→ **TASK TO CARRY OUT**
Every line with "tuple" in it should be copied from the data.

→ **EXCERPTED RECORDS**
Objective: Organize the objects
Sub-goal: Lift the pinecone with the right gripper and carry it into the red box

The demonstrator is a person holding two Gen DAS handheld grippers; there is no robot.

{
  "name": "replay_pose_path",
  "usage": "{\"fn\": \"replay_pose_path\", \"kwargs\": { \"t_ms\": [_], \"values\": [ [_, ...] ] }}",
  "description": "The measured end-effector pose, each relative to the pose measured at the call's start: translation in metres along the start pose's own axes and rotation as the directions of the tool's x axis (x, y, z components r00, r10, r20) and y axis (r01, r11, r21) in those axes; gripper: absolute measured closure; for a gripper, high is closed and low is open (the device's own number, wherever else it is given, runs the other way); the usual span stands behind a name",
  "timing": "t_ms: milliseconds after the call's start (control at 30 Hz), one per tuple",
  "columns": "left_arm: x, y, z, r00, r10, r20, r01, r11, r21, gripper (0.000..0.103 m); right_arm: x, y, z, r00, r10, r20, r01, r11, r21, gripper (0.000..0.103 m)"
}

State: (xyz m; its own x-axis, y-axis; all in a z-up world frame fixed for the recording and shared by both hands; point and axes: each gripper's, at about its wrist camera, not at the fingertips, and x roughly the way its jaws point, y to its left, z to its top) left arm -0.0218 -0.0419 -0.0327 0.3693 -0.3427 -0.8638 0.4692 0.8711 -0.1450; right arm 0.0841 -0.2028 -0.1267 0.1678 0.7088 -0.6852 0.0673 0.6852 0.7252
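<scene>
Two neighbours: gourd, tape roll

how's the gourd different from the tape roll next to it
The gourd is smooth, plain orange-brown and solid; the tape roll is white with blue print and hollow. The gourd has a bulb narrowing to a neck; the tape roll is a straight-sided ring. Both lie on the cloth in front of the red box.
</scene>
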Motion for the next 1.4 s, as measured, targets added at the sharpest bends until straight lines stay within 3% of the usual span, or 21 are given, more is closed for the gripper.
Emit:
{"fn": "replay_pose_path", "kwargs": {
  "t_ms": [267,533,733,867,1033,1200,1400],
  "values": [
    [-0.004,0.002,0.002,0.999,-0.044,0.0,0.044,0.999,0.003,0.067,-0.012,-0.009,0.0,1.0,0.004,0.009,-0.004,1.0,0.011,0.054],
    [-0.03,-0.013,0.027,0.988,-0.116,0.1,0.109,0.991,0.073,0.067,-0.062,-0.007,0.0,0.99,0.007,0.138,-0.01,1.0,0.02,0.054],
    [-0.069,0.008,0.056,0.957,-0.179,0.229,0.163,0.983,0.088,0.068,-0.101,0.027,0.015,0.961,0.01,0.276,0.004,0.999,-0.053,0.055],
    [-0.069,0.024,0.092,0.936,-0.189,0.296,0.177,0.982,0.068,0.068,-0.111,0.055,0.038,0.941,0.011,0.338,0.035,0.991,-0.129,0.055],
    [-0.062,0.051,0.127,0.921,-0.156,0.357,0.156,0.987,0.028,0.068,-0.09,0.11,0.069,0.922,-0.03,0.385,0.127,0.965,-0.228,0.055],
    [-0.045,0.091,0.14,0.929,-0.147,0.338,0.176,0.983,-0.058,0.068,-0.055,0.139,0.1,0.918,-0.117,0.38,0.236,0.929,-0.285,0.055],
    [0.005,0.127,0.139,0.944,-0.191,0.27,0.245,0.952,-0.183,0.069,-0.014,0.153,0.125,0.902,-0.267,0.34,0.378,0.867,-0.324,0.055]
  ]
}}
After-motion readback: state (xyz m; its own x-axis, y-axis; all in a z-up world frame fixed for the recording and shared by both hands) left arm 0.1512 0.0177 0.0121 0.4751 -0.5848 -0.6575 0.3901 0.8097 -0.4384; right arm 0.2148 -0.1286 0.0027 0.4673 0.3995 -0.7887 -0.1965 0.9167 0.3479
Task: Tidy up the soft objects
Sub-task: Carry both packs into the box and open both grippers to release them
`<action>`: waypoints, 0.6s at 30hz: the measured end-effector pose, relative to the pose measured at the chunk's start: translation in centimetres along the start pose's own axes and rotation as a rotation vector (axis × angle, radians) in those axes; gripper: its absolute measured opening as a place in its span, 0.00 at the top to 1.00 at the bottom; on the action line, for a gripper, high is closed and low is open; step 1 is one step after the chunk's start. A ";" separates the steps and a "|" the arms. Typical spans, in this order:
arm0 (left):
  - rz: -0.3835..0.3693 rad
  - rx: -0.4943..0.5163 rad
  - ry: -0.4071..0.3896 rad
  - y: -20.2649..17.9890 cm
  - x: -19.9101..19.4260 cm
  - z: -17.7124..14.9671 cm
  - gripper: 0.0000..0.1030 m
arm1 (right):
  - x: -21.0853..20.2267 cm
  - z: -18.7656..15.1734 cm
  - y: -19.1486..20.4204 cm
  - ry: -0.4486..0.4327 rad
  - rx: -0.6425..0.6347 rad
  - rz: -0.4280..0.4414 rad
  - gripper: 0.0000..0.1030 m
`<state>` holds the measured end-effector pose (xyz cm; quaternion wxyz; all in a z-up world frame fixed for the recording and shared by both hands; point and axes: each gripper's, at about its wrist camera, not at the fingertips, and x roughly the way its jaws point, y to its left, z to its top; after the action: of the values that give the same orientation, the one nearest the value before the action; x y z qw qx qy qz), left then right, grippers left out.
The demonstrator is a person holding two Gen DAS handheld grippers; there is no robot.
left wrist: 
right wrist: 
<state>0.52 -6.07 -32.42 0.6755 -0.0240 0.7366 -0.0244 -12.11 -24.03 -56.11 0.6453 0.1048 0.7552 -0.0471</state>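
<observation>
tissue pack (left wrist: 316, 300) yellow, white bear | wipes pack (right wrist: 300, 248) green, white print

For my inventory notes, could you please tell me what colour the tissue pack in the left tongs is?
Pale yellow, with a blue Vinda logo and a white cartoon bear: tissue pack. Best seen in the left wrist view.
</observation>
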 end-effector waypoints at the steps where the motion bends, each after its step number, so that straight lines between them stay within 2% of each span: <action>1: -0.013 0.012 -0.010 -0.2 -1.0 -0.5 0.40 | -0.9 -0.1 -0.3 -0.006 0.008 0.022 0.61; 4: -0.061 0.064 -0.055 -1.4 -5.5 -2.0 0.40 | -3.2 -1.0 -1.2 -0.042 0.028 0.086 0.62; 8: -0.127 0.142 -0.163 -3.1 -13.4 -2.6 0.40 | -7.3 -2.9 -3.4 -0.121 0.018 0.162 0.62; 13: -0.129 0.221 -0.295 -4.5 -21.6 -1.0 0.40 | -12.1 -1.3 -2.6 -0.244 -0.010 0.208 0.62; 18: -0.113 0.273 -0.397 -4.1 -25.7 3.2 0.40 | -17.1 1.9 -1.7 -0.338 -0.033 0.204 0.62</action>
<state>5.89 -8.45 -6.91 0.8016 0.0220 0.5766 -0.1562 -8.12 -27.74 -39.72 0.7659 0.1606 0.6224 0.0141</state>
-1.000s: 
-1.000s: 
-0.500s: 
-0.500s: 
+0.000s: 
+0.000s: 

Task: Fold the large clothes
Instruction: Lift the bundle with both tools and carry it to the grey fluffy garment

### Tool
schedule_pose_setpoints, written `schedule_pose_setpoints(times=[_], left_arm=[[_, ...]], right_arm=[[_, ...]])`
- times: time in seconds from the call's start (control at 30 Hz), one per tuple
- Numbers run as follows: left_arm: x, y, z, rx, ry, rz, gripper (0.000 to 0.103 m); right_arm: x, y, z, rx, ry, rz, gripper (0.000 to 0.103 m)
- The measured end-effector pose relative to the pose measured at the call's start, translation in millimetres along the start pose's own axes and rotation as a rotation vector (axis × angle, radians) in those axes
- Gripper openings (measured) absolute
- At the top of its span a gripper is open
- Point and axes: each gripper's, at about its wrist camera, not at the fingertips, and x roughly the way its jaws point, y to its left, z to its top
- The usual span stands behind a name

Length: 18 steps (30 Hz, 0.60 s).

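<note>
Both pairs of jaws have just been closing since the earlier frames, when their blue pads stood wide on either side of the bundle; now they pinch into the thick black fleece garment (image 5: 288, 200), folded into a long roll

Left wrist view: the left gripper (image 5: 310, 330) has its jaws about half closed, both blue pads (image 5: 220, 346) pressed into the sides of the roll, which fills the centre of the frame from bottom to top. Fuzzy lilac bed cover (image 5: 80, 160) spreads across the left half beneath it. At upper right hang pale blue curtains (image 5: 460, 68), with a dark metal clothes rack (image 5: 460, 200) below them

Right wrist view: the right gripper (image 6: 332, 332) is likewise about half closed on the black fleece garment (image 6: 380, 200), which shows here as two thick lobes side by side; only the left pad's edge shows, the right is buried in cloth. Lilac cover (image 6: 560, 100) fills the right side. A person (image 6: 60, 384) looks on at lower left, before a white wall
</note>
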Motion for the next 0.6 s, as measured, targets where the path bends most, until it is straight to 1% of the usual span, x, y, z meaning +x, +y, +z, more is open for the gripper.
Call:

→ **WRITTEN ANSWER**
  "timing": "t_ms: milliseconds after the call's start (control at 30 Hz), one per tuple",
- times: time in seconds from the call's start (control at 30 Hz), one per tuple

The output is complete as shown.